Der Autor dieser Zeilen hat weder praktische Erfahrung mit allfälligen Missbräuchen von Sozialversicherungsleistungen, noch ist er naiv genug zu glauben, dass solche Missbräuche nicht vorkämen. Und obwohl er als freiheitsliebender Mensch grundsätzlich Kontrolle jeglicher Art ablehnt, insbesondere nicht-staatliche, gebietet ein gepflegter Umgang in der Demokratie alle Argumente anzuhören.

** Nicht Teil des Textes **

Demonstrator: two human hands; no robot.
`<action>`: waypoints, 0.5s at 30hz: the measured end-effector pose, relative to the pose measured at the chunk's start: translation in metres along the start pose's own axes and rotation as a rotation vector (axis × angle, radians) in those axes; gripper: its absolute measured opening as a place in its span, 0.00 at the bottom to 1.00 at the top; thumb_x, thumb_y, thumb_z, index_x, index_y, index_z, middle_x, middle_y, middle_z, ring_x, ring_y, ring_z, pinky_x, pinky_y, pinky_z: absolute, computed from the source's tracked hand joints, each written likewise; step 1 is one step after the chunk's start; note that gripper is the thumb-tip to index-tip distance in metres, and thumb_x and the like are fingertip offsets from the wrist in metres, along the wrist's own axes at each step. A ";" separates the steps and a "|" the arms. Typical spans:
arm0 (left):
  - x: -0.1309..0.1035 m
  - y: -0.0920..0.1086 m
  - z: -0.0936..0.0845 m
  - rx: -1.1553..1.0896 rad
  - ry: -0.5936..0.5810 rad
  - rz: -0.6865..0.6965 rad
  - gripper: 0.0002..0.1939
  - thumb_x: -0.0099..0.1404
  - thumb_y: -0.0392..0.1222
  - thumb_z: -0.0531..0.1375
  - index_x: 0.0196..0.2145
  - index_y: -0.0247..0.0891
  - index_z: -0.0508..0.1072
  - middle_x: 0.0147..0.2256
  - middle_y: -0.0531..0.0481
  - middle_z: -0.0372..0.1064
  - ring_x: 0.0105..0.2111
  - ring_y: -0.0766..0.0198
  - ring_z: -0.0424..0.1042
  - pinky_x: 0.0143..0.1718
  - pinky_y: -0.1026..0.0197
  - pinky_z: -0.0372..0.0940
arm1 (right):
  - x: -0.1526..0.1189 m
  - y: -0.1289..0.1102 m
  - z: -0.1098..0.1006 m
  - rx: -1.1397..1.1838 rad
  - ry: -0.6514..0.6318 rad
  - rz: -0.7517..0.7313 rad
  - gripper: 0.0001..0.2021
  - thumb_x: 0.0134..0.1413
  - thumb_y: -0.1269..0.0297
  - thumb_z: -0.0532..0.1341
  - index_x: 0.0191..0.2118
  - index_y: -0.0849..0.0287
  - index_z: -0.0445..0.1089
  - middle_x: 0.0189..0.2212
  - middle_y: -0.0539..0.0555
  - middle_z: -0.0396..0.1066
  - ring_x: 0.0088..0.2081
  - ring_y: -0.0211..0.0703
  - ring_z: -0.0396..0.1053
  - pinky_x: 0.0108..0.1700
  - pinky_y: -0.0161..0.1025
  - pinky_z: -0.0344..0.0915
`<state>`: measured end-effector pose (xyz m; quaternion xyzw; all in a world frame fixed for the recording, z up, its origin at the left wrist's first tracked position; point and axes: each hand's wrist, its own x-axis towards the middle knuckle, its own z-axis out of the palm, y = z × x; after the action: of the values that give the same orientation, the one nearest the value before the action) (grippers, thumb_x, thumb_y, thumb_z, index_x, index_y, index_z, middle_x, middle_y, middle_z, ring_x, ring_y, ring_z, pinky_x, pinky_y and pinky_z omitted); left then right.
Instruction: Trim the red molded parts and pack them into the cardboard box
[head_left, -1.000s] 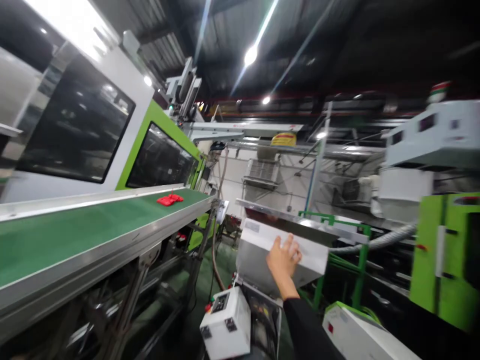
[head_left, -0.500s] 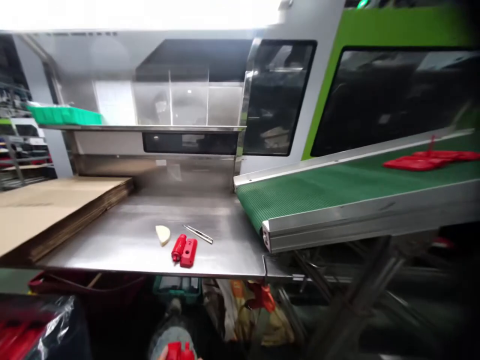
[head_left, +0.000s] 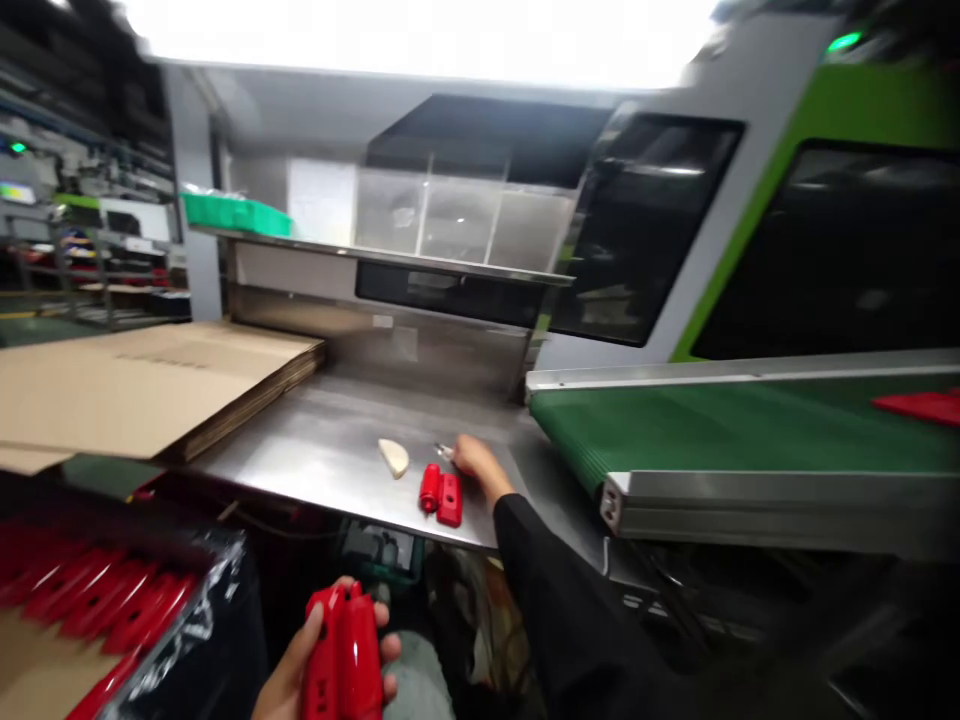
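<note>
Readable text: none | cardboard stack (head_left: 142,400): printed line (head_left: 161,361), too blurred to read | white sheet (head_left: 322,200) above shelf (head_left: 420,263): illegible at this sharpness

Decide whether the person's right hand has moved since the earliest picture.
Yes: from right of the green conveyor to its left; the right hand is now at the metal tool.
</note>
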<state>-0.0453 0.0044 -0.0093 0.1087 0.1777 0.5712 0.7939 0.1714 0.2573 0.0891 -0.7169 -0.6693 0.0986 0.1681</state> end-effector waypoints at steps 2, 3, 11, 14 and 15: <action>-0.007 0.006 0.019 -0.067 0.099 0.033 0.09 0.65 0.36 0.59 0.42 0.37 0.77 0.37 0.37 0.78 0.36 0.47 0.78 0.35 0.49 0.72 | -0.009 0.007 -0.006 -0.021 0.047 -0.001 0.14 0.59 0.56 0.59 0.44 0.61 0.68 0.42 0.54 0.70 0.41 0.42 0.70 0.45 0.47 0.69; -0.009 0.008 0.027 -0.119 0.139 0.038 0.08 0.65 0.36 0.58 0.41 0.34 0.76 0.36 0.36 0.78 0.36 0.47 0.78 0.33 0.50 0.71 | -0.017 0.011 -0.010 -0.015 0.094 -0.004 0.14 0.59 0.56 0.58 0.45 0.61 0.67 0.42 0.54 0.70 0.42 0.42 0.70 0.46 0.48 0.69; -0.001 0.017 0.037 -0.336 0.127 -0.035 0.11 0.69 0.40 0.53 0.43 0.30 0.70 0.34 0.41 0.70 0.27 0.62 0.70 0.26 0.62 0.65 | -0.200 0.019 0.004 0.222 0.269 -0.377 0.20 0.65 0.52 0.48 0.60 0.45 0.55 0.55 0.48 0.67 0.55 0.39 0.66 0.55 0.35 0.64; 0.000 0.016 0.035 -0.342 0.120 -0.005 0.10 0.69 0.37 0.52 0.45 0.30 0.69 0.33 0.44 0.67 0.25 0.67 0.67 0.25 0.66 0.63 | -0.257 0.019 0.022 0.259 0.114 -0.630 0.23 0.64 0.51 0.49 0.63 0.43 0.53 0.53 0.49 0.69 0.53 0.39 0.69 0.48 0.29 0.69; -0.001 0.015 0.035 -0.340 0.121 0.003 0.10 0.69 0.36 0.52 0.45 0.30 0.69 0.33 0.45 0.67 0.25 0.68 0.67 0.25 0.67 0.63 | -0.267 0.019 0.026 0.274 0.067 -0.689 0.24 0.63 0.50 0.49 0.63 0.44 0.53 0.49 0.51 0.72 0.49 0.40 0.72 0.44 0.29 0.71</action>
<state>-0.0447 0.0099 0.0285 -0.0614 0.1259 0.5995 0.7880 0.1567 -0.0059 0.0356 -0.4234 -0.8460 0.1014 0.3078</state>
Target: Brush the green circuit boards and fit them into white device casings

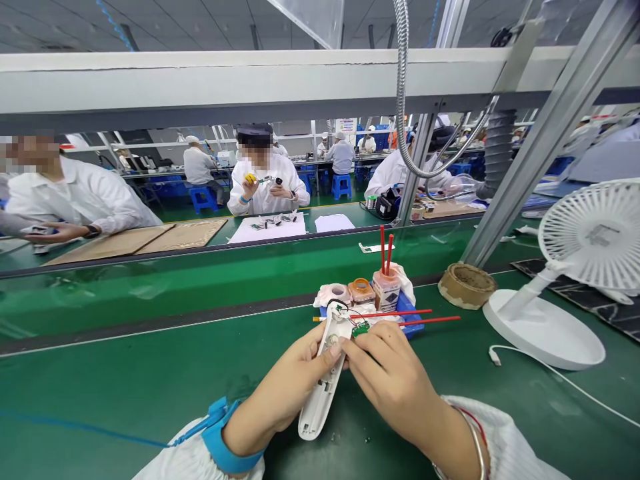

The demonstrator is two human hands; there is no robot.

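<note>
A long white plastic housing [320,400], open on its upper face, is tilted above the green bench. My left hand [303,367] is closed around its middle, thumb lying on top. Close to the housing's right edge is my right hand [393,377], its fingers pinched together at a small green circuit board [360,330]. Thin dark wires [345,308] run between the board and the housing's upper end. Just behind sits a blue tray [413,328] with small bottles [386,290] and red sticks [430,320]. A blue wrist strap [227,440] circles my left wrist.
At right stands a white fan [545,333], with a white cable [550,375] on the bench. A roll of brown tape [467,285] lies by the metal post. A green ledge [150,283] crosses behind; co-workers [267,177] sit beyond it.
</note>
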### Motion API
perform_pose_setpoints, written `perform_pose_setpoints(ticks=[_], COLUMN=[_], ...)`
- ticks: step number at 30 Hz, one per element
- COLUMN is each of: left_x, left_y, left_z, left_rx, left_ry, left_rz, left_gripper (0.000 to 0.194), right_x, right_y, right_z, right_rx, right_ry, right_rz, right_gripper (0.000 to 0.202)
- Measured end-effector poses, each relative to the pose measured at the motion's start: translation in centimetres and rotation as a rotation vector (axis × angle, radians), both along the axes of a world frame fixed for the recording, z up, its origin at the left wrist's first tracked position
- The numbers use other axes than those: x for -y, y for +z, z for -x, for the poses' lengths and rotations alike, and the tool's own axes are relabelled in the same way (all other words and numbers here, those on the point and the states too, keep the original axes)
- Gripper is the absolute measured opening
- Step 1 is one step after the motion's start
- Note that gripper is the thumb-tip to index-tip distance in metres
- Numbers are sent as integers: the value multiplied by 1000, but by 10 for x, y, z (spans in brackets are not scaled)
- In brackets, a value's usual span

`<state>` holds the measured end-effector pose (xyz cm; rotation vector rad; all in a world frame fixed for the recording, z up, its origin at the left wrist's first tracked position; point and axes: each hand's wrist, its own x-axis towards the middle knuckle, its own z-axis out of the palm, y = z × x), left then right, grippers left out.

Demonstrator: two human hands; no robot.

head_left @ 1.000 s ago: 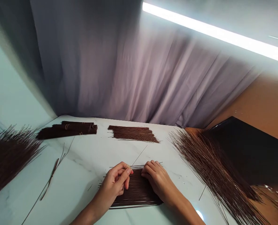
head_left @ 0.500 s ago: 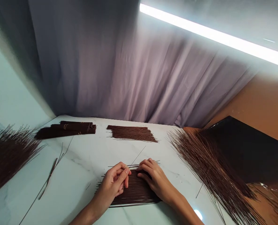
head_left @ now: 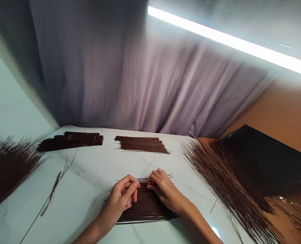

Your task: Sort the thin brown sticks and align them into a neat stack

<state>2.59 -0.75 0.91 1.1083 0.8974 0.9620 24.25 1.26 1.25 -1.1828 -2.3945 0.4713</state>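
A flat row of thin dark-brown sticks point(head_left: 153, 203) lies side by side on the white table in front of me. At its far side, my left hand point(head_left: 125, 193) is closed in a pinch on a thin dark strand point(head_left: 148, 166), whose free end slants up to the right. My right hand point(head_left: 163, 188) rests at the far right of the row with thumb and fingers drawn together. What those fingertips grip is hidden. The hands are a short gap apart, with a few sticks of the far edge showing between them.
Behind the hands lies another flat row of brown sticks point(head_left: 142, 144). Tied dark bundles point(head_left: 71, 139) lie at the back left. Loose stick piles point(head_left: 8, 173) stand left and right point(head_left: 224, 183). Several thin strands point(head_left: 54, 189) lie left of the hands. A black sheet point(head_left: 264, 162) is at the right.
My right hand's fingers have drawn together at the far edge of the row, where they were more spread. My left hand keeps its pinch on the strand with little movement.
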Motion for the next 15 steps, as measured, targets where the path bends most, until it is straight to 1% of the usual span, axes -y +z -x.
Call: perform_pose_setpoints(ticks=[4,7,9,11,15], left_x=[1,5,6,7,5], left_y=[4,14,19,20,12], left_z=[1,3,4,4,3], left_rx=[-21,-54,-64,-64,-28], left_ry=[9,33,43,32,10], left_rz=[-1,-8,-21,-22,-10], left_gripper=[39,37,35,33,30], right_x=[4,9,12,15,24], right_y=[4,10,12,12,11], right_z=[-1,-3,-6,-9,-7], right_rx=[-26,-126,-229,-336,-587], right_ry=[14,-40,-112,-204,-469], right_rz=[-83,-44,15,40,-2], right_gripper=[15,20,21,22,22])
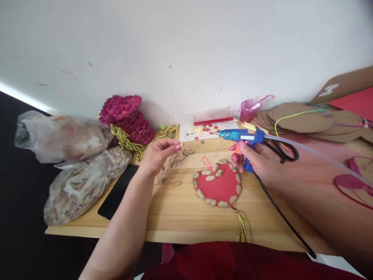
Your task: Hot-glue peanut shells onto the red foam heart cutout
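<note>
My right hand is wrapped round the handle of a blue hot glue gun, its nozzle pointing left above the table. A clear glue stick trails out of the gun's back. Below lies a red heart edged with peanut shells, two of them set inside the top notch. It has an orange-pink loop at the top and a yellow-green tassel at the bottom. My left hand is closed in a pinch over loose peanut shells; what its fingertips hold, if anything, cannot be made out.
Plastic bags and a black flat object lie at left, near stacked magenta pieces. Behind are a sheet with star stickers and a pink cup. Cardboard shapes, black scissors and the gun's cord occupy the right.
</note>
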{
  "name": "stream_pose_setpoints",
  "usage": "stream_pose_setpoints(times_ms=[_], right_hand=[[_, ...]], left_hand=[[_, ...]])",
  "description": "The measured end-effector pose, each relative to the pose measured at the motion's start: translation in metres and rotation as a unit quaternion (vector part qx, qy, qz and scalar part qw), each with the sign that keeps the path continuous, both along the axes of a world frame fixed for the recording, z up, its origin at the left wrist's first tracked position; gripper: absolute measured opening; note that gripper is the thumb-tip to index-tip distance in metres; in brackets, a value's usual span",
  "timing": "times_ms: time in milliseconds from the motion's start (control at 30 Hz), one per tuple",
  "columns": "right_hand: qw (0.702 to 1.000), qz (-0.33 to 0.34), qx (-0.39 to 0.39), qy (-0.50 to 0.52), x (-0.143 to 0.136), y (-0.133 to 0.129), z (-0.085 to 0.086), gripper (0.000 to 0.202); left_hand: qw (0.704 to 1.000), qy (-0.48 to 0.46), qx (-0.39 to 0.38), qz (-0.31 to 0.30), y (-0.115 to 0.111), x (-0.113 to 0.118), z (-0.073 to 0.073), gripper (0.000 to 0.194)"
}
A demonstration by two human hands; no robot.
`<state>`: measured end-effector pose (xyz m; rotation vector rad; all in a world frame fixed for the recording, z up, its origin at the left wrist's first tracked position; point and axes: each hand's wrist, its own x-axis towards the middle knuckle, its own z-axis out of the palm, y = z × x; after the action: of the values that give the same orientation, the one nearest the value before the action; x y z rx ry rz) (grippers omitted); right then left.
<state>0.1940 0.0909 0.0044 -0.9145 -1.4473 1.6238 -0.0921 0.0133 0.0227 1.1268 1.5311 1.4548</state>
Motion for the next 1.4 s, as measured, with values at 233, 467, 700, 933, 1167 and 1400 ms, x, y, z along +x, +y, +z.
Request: stream_pose_setpoints(times_ms=[233, 467, 700, 933, 1167, 1400], right_hand=[[0.998, 0.007, 0.057, 0.031, 0.004, -0.013, 0.017, 0.038], [0.996, 0.039, 0.082, 0.012, 0.013, -0.021, 0.027, 0.038], [0.987, 0.062, 0.143, -0.039, 0.016, -0.026, 0.024, 0.039], [0.962, 0.070, 0.245, -0.100, 0.017, -0.027, 0.023, 0.040], [0.955, 0.065, 0.268, -0.104, 0.017, -0.027, 0.020, 0.037], [0.950, 0.077, 0.283, -0.106, 0.018, -0.027, 0.021, 0.033]], left_hand=[[0.961, -0.255, -0.059, -0.093, 0.002, 0.042, 0.014, 0.031], [0.934, -0.330, -0.056, -0.124, 0.007, 0.069, 0.016, 0.030], [0.926, -0.349, -0.062, -0.134, 0.010, 0.068, -0.009, 0.029], [0.930, -0.335, -0.035, -0.149, 0.011, 0.059, -0.011, 0.026], [0.930, -0.336, -0.035, -0.145, 0.011, 0.061, -0.010, 0.027], [0.930, -0.336, -0.036, -0.146, 0.010, 0.061, -0.010, 0.027]])
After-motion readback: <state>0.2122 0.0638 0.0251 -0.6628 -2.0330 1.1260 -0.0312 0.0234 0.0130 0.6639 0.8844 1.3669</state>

In diesem Zusammenhang erschien in der NZZ am 8. November 2018 ein Interview mit dem Rechtsanwalt Philip Stolkin, der gegen dieses Gesetz kämpft und mit Andreas Dummermuth, dem Geschäftsleiter der IV-Stelle des Kantons Schwyz, der das Gesetz befürwortet. Im als Streitgespräch gestalteten Interview hatten beide Kontrahenten die Gelegenheit, ihre Argumente zu präsentieren. Philip Stolkin wies dabei überspitzt darauf hin, dass das Sozialdetektive-Gesetz die Überwachung von Schlafzimmern per Drohne erlaube, weil das Gesetz zu schwammig formuliert sei und der Wortlaut des Gesetzestextes das eben nicht verbiete. Die beiden Journalisten nahmen diese Aussage auf und fragten:

«Herr Dummermuth, wo steht im Gesetz, dass Versicherungen nicht mit Drohnen in Schlafzimmer hineinfilmen dürfen?»

Die Antwort folgte prompt:

«Das hat der Bundesrat so gesagt, es entspricht der Rechtsprechung des Bundesgerichts, und es kam im Parlament zum Ausdruck.»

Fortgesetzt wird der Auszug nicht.